A word-for-word copy of all entries is required, without images.

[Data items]
= = = =

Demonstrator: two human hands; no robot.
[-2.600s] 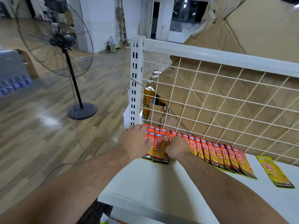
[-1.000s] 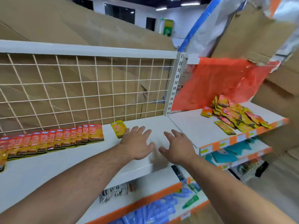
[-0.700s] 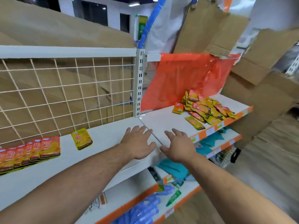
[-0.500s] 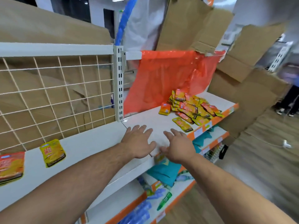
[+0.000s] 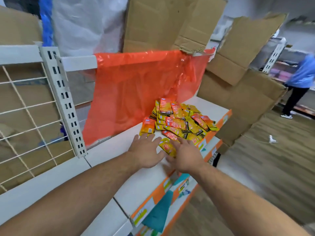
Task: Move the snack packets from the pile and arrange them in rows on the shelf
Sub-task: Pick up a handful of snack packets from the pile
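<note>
Yellow and orange film snack packets [image 5: 180, 121] lie heaped in a loose pile on the white shelf [image 5: 119, 147], just in front of the orange plastic sheet [image 5: 136, 86], below its lower right part. One stray packet [image 5: 167, 147] lies apart from the heap, farther out from the sheet, between the two hands. The left hand [image 5: 146, 152] is spread with straight fingers and holds nothing. The right hand [image 5: 185, 155] is likewise spread and empty. Its edge overlaps the stray packet, though blur hides whether it touches.

The packets look light, thin and limp. Their slick film would likely let one slide over another, so a loosely grabbed bunch could shed some over the shelf's front lip. A pinch across the flat sealed ends, or a scoop under several at once, seems the safest hold.

How deep the pile goes is hidden, the print is too small to read, and no arranged row is in view.
</note>
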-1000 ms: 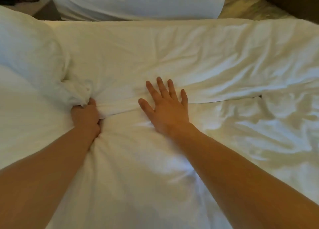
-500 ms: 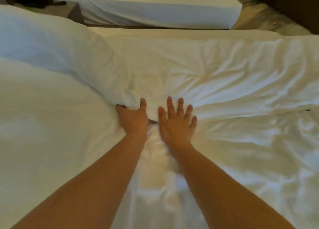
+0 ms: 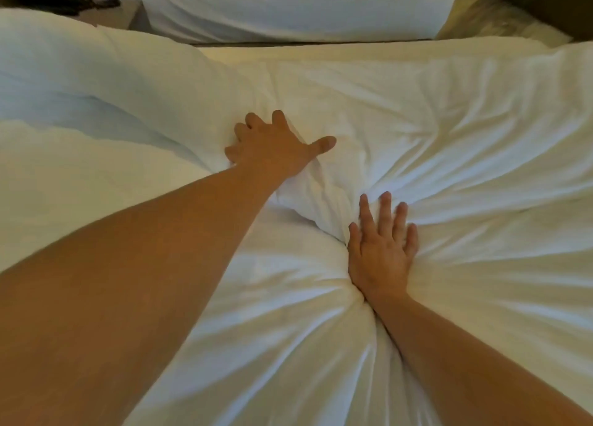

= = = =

REPLY TO THE TASK:
Demonstrator: two human hands; no robot.
[-2.600s] 
[-1.000s] 
[-0.700s] 
[-0.500s] 
[+0.000s] 
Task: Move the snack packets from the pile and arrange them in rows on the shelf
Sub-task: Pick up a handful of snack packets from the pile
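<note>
Yellow and orange film snack packets [image 5: 180, 121] lie heaped in a loose pile on the white shelf [image 5: 119, 147], just in front of the orange plastic sheet [image 5: 136, 86], below its lower right part. One stray packet [image 5: 167, 147] lies apart from the heap, farther out from the sheet, between the two hands. The left hand [image 5: 146, 152] is spread with straight fingers and holds nothing. The right hand [image 5: 185, 155] is likewise spread and empty. Its edge overlaps the stray packet, though blur hides whether it touches.

The packets look light, thin and limp. Their slick film would likely let one slide over another, so a loosely grabbed bunch could shed some over the shelf's front lip. A pinch across the flat sealed ends, or a scoop under several at once, seems the safest hold.

How deep the pile goes is hidden, the print is too small to read, and no arranged row is in view.
</note>
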-1000 ms: 
-500 ms: 
+0 ms: 

No additional lines are needed for this answer.